WORK ITEM
Find "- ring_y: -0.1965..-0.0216" and "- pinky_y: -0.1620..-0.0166" in the records below. Copy the lines holding them and every line between, exactly, and no others.

[Stored dataset items]
···

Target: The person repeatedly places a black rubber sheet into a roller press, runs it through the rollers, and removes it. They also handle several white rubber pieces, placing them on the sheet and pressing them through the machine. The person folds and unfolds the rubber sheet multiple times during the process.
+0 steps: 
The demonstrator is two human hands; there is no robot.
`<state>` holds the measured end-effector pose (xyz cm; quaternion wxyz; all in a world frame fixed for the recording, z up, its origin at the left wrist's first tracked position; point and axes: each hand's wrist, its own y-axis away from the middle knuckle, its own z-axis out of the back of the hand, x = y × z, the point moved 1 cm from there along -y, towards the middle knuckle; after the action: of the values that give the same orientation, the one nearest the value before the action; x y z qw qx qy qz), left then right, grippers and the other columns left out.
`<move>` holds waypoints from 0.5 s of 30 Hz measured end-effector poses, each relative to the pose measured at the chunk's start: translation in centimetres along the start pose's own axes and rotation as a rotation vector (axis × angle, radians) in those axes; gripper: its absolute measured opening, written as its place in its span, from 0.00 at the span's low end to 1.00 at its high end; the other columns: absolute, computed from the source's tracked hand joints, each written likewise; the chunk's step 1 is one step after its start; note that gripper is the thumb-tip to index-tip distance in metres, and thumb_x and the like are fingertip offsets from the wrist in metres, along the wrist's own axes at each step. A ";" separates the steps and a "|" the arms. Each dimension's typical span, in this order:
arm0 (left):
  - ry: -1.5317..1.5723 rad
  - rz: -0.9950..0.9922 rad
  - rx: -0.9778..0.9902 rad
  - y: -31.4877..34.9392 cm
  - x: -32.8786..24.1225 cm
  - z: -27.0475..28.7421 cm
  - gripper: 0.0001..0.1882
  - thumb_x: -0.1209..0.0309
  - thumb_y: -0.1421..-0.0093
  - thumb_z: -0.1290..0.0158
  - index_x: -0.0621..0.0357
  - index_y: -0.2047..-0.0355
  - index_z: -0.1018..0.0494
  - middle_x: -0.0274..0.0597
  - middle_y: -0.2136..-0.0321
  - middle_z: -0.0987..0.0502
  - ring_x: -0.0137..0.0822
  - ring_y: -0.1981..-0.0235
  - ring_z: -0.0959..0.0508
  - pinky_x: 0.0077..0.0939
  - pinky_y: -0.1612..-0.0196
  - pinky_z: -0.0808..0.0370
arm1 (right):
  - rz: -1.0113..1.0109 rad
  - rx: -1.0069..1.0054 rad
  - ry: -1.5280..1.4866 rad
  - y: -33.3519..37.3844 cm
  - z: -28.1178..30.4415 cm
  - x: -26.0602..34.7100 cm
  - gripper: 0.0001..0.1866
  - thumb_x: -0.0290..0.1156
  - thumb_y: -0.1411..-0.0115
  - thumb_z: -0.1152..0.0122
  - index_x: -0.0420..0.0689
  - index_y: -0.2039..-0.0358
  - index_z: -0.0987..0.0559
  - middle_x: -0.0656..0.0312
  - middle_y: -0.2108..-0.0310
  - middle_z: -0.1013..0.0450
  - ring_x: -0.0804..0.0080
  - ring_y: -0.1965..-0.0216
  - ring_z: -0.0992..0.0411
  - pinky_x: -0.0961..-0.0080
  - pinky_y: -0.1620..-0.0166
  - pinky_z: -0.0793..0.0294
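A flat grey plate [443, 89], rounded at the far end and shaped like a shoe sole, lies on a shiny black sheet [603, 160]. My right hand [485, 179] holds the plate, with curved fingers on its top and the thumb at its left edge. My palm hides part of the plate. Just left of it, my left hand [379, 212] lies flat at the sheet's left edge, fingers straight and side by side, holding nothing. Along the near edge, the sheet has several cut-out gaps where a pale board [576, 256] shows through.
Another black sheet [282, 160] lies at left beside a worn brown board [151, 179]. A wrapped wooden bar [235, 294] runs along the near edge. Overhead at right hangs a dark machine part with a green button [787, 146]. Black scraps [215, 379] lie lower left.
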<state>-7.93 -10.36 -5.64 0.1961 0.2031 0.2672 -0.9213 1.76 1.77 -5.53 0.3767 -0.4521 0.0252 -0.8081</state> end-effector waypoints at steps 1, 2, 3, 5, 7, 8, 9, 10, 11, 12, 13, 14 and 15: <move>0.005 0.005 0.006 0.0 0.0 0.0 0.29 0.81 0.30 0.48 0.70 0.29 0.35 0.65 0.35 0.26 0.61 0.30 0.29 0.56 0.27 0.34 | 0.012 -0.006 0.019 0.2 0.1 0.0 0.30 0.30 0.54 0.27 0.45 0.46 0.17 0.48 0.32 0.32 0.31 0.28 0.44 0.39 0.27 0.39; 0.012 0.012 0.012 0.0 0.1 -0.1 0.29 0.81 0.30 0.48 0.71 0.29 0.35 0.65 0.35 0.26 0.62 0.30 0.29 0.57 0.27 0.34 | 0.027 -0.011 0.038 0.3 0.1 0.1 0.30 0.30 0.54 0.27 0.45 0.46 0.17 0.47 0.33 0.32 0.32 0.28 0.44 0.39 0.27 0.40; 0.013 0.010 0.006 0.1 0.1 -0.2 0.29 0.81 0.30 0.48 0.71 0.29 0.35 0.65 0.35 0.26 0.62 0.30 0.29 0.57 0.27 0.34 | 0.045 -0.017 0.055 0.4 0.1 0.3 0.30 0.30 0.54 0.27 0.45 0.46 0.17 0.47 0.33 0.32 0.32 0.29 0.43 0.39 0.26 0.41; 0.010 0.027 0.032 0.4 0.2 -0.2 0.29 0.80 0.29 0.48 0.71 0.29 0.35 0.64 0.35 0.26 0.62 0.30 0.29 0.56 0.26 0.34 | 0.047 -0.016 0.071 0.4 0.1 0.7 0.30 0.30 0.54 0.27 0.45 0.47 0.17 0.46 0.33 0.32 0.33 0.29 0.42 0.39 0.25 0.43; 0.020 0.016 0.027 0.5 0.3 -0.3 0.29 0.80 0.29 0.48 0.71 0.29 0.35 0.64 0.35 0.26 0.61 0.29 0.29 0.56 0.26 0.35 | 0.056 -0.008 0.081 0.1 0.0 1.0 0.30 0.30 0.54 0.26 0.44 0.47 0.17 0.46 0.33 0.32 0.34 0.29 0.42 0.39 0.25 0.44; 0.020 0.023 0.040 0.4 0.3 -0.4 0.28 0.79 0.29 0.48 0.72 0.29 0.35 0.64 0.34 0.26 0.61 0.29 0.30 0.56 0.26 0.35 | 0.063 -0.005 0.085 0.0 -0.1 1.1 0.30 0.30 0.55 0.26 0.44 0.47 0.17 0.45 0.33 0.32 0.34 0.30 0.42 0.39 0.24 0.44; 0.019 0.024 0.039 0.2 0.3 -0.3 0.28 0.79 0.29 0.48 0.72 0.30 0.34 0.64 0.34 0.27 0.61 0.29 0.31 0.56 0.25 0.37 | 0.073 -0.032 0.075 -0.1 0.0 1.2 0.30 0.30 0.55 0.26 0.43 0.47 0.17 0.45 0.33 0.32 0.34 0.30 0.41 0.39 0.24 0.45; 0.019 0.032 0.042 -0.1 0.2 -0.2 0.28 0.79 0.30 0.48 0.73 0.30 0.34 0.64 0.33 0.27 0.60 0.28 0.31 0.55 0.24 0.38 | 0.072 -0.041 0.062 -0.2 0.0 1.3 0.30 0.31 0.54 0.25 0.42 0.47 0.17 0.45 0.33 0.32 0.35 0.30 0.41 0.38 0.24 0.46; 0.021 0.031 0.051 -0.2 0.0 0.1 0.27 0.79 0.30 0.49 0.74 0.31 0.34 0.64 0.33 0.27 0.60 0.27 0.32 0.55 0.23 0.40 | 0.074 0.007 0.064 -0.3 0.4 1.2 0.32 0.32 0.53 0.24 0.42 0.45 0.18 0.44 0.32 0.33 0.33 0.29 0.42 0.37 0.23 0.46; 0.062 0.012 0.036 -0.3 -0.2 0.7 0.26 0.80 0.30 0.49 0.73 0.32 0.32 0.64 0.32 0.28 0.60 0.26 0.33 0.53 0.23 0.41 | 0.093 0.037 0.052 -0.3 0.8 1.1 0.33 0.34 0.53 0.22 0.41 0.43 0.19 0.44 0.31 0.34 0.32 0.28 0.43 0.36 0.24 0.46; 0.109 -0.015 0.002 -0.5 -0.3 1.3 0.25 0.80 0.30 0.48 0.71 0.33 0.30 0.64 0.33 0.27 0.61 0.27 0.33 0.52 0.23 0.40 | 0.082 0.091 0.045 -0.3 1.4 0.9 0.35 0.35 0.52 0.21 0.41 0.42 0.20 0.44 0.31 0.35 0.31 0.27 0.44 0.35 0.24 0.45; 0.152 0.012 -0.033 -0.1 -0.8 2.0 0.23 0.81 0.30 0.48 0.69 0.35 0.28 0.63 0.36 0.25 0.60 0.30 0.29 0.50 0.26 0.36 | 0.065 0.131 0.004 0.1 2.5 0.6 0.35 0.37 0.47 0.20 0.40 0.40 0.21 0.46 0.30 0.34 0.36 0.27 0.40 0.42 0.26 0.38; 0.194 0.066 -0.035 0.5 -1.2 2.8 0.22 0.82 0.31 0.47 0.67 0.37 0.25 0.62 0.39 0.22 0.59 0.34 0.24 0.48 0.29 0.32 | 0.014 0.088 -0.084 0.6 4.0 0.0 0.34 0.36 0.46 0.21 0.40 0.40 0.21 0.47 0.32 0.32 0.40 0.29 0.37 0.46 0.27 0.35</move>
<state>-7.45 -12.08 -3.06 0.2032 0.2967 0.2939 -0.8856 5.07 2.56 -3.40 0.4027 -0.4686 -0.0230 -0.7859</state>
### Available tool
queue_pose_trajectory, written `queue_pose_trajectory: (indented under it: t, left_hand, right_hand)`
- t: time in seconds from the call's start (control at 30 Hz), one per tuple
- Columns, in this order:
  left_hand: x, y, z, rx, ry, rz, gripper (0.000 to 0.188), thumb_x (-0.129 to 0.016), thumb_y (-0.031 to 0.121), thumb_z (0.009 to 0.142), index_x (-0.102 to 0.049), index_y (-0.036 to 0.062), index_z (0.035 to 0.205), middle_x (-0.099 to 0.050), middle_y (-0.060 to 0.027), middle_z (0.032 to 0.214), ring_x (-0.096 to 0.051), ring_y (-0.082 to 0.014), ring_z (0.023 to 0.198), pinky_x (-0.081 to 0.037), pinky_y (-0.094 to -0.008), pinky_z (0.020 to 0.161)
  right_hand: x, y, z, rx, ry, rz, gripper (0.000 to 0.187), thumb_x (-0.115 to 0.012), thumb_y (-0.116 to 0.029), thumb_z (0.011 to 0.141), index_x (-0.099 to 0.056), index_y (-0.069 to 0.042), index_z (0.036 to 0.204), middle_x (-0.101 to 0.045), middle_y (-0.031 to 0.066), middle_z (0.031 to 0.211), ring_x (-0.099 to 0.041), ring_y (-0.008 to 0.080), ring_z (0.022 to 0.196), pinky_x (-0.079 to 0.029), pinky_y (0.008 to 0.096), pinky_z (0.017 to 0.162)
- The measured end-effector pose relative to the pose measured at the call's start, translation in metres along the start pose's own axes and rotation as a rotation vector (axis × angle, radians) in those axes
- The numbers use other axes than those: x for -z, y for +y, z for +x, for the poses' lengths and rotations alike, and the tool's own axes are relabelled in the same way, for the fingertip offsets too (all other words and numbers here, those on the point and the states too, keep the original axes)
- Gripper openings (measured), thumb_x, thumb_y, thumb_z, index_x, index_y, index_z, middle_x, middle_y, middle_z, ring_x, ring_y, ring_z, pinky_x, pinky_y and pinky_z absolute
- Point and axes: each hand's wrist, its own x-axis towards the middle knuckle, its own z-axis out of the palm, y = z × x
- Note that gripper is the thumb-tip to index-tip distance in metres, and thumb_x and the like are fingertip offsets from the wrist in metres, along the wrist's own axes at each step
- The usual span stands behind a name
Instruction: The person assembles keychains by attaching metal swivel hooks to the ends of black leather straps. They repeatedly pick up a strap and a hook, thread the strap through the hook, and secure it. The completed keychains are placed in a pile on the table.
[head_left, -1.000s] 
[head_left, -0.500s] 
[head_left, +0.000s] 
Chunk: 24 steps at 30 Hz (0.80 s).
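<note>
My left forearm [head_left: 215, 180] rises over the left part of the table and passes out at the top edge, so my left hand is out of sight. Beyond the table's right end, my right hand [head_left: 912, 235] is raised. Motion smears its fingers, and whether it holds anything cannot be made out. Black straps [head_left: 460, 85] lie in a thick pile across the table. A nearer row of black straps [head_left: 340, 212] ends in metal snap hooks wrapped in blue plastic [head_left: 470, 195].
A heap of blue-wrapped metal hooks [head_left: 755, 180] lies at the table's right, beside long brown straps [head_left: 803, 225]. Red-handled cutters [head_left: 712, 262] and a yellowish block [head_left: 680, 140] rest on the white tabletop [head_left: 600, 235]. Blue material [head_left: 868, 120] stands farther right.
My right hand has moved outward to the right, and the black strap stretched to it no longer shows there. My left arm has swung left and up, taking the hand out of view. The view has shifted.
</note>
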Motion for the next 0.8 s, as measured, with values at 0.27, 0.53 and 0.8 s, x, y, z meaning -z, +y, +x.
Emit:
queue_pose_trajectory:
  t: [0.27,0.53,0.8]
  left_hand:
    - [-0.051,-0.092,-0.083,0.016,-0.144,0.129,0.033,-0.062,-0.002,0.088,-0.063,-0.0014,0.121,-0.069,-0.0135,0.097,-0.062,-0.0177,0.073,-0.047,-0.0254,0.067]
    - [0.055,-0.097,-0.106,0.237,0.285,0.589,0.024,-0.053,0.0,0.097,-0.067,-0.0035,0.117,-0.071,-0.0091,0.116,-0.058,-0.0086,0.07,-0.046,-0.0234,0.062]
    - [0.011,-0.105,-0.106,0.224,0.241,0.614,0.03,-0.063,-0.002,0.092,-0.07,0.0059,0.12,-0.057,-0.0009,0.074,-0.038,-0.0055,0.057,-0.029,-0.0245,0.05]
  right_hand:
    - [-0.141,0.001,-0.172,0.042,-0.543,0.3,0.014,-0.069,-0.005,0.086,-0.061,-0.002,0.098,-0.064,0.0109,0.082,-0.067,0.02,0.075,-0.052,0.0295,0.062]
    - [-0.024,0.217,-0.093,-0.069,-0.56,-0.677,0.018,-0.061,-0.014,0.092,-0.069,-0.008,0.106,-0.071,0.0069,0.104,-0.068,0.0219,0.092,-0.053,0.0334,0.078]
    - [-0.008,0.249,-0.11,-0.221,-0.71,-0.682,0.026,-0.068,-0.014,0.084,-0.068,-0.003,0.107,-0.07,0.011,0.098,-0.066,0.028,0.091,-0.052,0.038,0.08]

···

ANSWER BELOW
  - ring_y: -0.1965..-0.0216
  - ring_z: -0.0992..0.0411
  - pinky_x: -0.0961..-0.0080
  - pinky_y: -0.1620..-0.0166

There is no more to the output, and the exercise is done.